Sadie’s mother rolled her eyes. “Well, you have to begin somewhere.” She told them that a good plot would keep the kids interested as they walked along the path. “Maybe they see a headless woman, and she is just wandering by. Then they see a man holding a woman’s head, crying. It’s a beautiful head, with cascading hair, and a gorgeous face, and he holds it up and talks to it, ‘Oh, my darling Rosalee,’ he says. And the head tells him, ‘I won’t rest until I find my child. Please find her for me!’ Then they come upon a child dragging a bloody hatchet.”
Betty stared at Sadie’s mother, her mouth open.
“You look like those jack-o’-lanterns at the farm,” Sadie said.
Her mother turned to her. “Have you heard a word of what I was saying?”
Sadie shrugged. “I guess,” she said. “It sounds okay.”

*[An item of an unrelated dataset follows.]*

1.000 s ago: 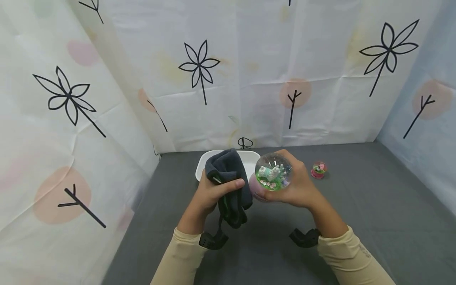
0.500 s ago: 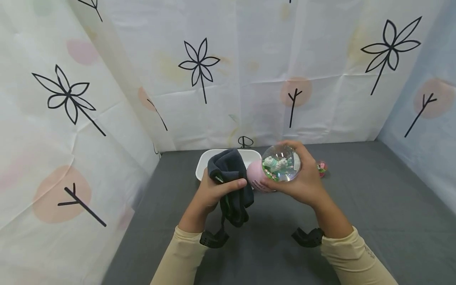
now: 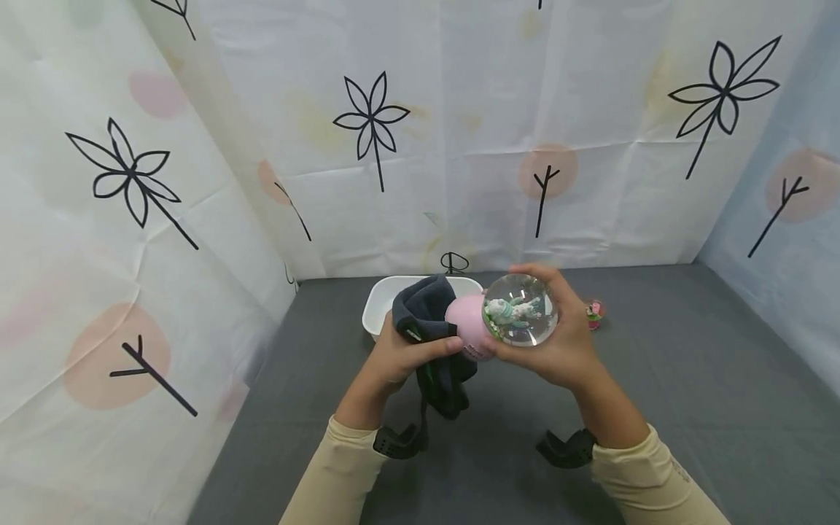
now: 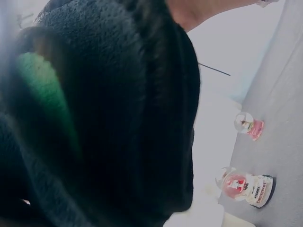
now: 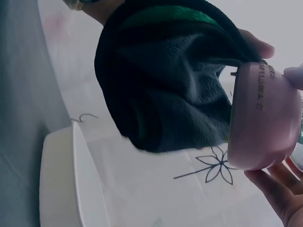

She wouldn’t admit how much she liked the story her mother told, how perfect it was.
“Did the child with the hatchet cut off the mother’s head?” Betty asked.
Sadie’s mother put her arm around her and squeezed. “Maybe, sweetie.”
“But we have a drowned girl,” Sadie said. “And a wandering Victorian couple.”
“And a girl crushed by a bridge,” Betty said.
Sadie’s mother waved her hand. “Oh, you don’t need al
l of that.”
“Then we’ll have to cut out a lot of kids,” Sadie said to Betty. “They won’t be happy.”
Sadie’s mother stood up and stumbled a bit. “Then you’ll have to cut them out. They’ll survive. They can work behind the scenes, for God’s sake. Do you want a good show or a hodgepodge of a thing?”
She turned and Sadie noticed the pale blue veins on the back of her legs, the way the fat rippled there, all imperfections that gave her a certain satisfaction. Her mother tugged down her suit. “Good luck,” she said. She went to the sliding glass door and then out into the backyard.
“Where is your mother going?” Betty asked.
They watched her walk in her bare feet to the woods and then disappear into them. Every now and then they’d see the bright white of her suit moving among the trees, climbing the path.
“No idea,” Sadie said. She stood up. “I think we should use that script.”
Betty sat on the mattress, biting her fingernails. “You don’t think it’s a bit, well, much?”
Sadie said it wasn’t. It would be fine. They could still have the drowned girl. The theme would be the dead seeking those they loved. Men seeking their lost loves, women seeking their children. “Even in death,” she said, “they are searching for them.”
“Is the mother whose child killed her still searching for her?”